L19: Fundamental Enzyme Kinetics Flashcards
[ES]
Determination of [ES] is difficult or impossible
Fairly constant over much of reaction i.e. reaction is in steady state
Vmax
Velocity of reaction at saturating substrate
Km
Substrate required to give velocity of vmax/2
True measure of affinity of enzyme for its substrate
Reversible enzyme inhibition: competitive inhibition
Inhibitor competes with substrate for same binding site on enzyme
At high substrate conc -> substrate outcompetes inhibitor -> no inhibition
-> Vmax achieved at infinite substrate conc, is not affected by inhibitor
More substrate required to achieve half Vmax -> apprent Km larger than presence of inhibitor
Lineweaver-burk: intersecting lines, intersection on 1/v axis
Uncompetitive inhibition
Inhibitor can only bind enzyme-substrate complex and not to the free enzyme
Binding of substrate to enzyme to form ES -> binding site for inhibitor at active site or induces conformational change in enzyme -> creates remote binding site for inhibitor
Enzyme-substrate-inhibitor complex unable to catalyse formation of product from substrate
Even at high substrate conc inhibition occurs -> Vmax reduced
As inhibitor binds to ES-> equilibrium between E & ES in favour of ES -> Km (Kmapp) is smaller in presence of inhibitor
Lineweaver-burk: parallel lines
Mixed or noncompetitive
Inhibitor binds to enzyme and ES
Inhibitor may bind more tightly to E than ES -> KI > KIS or the opp. If bound equally well (KI=KIS) -> noncompetitive
Vmax decreased in presence of inhibitor (uncompetitive component)

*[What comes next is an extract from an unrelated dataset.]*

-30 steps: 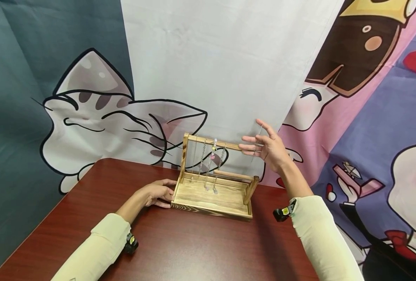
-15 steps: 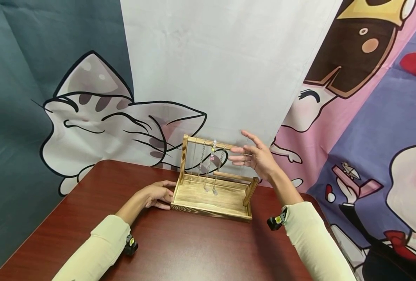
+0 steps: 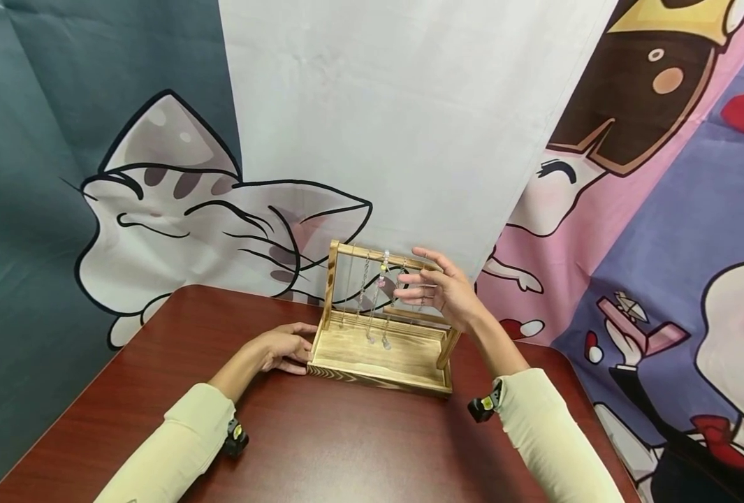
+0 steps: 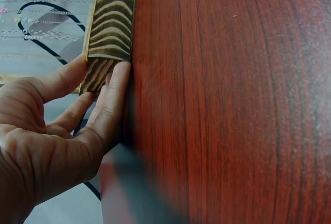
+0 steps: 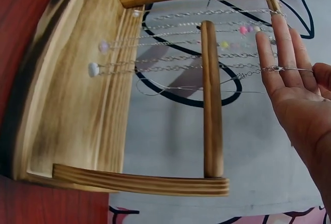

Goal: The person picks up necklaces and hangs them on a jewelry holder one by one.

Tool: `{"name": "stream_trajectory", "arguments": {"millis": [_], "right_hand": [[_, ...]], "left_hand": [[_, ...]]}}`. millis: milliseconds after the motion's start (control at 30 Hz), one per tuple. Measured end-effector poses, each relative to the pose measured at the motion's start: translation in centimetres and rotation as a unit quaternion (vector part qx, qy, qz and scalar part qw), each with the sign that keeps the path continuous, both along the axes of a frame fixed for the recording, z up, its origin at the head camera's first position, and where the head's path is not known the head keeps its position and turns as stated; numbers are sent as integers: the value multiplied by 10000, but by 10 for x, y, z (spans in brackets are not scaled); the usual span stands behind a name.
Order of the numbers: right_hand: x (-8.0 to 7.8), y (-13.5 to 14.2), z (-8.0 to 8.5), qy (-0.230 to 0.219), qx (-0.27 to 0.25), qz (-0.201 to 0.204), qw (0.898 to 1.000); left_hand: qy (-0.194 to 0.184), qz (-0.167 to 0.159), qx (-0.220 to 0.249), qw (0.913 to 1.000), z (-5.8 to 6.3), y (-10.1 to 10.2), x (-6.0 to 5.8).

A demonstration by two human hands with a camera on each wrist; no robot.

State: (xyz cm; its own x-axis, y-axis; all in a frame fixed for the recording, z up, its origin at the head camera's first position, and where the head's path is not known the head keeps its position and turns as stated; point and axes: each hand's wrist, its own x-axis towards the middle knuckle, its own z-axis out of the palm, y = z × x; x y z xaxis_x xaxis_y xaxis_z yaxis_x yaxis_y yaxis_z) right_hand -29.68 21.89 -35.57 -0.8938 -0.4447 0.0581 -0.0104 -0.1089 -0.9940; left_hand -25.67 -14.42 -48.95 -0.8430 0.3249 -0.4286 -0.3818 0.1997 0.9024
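A wooden jewelry stand (image 3: 381,349) with a tray base and two crossbars stands on the table. Several silver chain necklaces (image 3: 372,300) hang from its upper bar, some with pale beads or pendants. My left hand (image 3: 283,347) holds the tray's left front corner, thumb and fingers on different faces of the wood in the left wrist view. My right hand (image 3: 443,290) is raised at the stand's right end with its fingers spread. A thin necklace with a clasp (image 5: 274,69) runs across those straight fingers toward the thumb. Its lower strands (image 5: 176,88) dangle behind the lower bar.
The stand sits near the back of the reddish-brown table (image 3: 321,447). A printed cloth (image 3: 372,140) with cartoon figures hangs close behind. The lower crossbar (image 5: 211,100) and right side post (image 5: 145,181) stand near my right hand.
My right hand, carrying the thin necklace, has moved left and down toward the upper bar and now overlaps its right end. My left hand and the stand have stayed in place.
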Motion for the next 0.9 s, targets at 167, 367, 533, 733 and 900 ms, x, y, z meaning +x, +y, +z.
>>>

Competitive dominates (KI Km will increase in presence of inhibitor
Uncompetitive dominates (KIS Kmapp decreased in presence of inhibitor
If neither dominate (KI=KIS) -> Kmapp unaffected by the presence of inhibitor -> =Km
Lineweaver-burk: intersecting lines which intersect to left of 1/v axis
Irreversible enzymes inhibition
Involves irreversible formation of covalent bond between inhibitor and enzyme, usually at active site
Usually time dependent and loss of enzyme activity can be monitored
Example of irreversible enzyme inhibition
Penicillin: irreversible inhibitor of glycopeptidyl transpeptidase (essential for bacterial cell wall synthesis). A suicide substrate (similar structure to normal substrate -> binds with high affinity to enzyme
Ser-OH in enzyme attacks carbonyl carbon in penicillin as if it were a peptide bond in protein
Once bond between Ser and carbon formed -> cant be broken
Allosteric enzyme
Important regulators of metabolism
Regulated by its substrate and activators and inhibitors
Multi-subunit proteins (have quarternary structure). Subunits exist in 2 different structural conformations: T state and R state which are in equilibrium
T state
Binds substrate with low affinity
Absence of substrate -> most of subunits in T state -> Km for substrate is high (low affinity)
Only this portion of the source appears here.